PROBLEM DESCRIPTION
Please filter the data down to the lines that include the word "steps" and copy them.

RECORDED DATA
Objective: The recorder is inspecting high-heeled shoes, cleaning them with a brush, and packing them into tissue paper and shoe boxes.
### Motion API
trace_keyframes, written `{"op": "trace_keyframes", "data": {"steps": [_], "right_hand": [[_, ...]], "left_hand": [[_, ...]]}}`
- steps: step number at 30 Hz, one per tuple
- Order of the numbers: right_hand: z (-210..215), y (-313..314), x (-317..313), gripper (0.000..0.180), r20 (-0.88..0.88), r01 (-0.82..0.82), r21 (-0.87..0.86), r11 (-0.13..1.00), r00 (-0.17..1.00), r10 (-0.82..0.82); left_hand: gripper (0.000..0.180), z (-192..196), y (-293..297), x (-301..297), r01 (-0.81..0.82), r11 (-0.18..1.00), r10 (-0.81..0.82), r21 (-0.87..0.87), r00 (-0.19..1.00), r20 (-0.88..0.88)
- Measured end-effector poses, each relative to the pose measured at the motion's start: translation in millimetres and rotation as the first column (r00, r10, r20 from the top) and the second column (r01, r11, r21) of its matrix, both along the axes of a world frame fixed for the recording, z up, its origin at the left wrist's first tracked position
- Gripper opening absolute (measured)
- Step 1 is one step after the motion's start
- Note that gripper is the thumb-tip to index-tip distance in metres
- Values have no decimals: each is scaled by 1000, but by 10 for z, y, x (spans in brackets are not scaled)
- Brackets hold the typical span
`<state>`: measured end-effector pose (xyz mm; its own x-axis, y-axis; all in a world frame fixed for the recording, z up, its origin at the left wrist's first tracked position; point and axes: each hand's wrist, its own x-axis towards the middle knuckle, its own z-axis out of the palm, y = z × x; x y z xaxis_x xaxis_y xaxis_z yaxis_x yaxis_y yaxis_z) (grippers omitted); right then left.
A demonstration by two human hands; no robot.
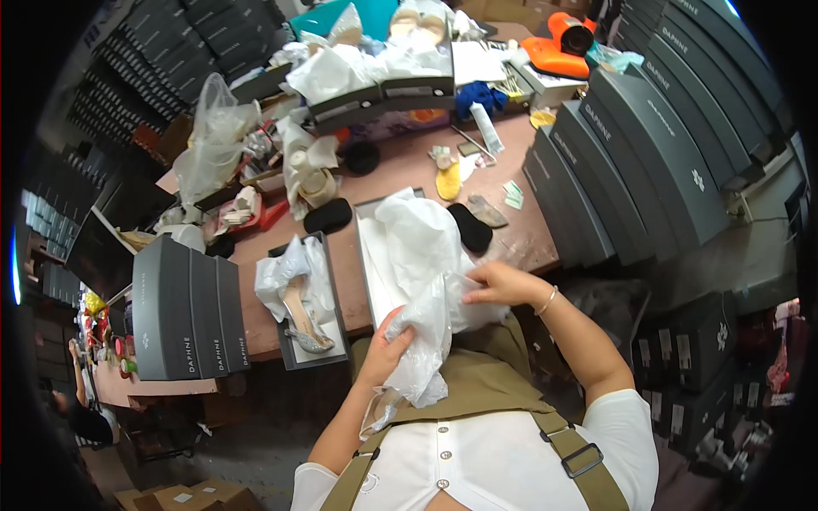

OUTPUT BELOW
trace_keyframes, written `{"op": "trace_keyframes", "data": {"steps": [_], "right_hand": [[_, ...]], "left_hand": [[_, ...]]}}`
- steps: step number at 30 Hz, one per tuple

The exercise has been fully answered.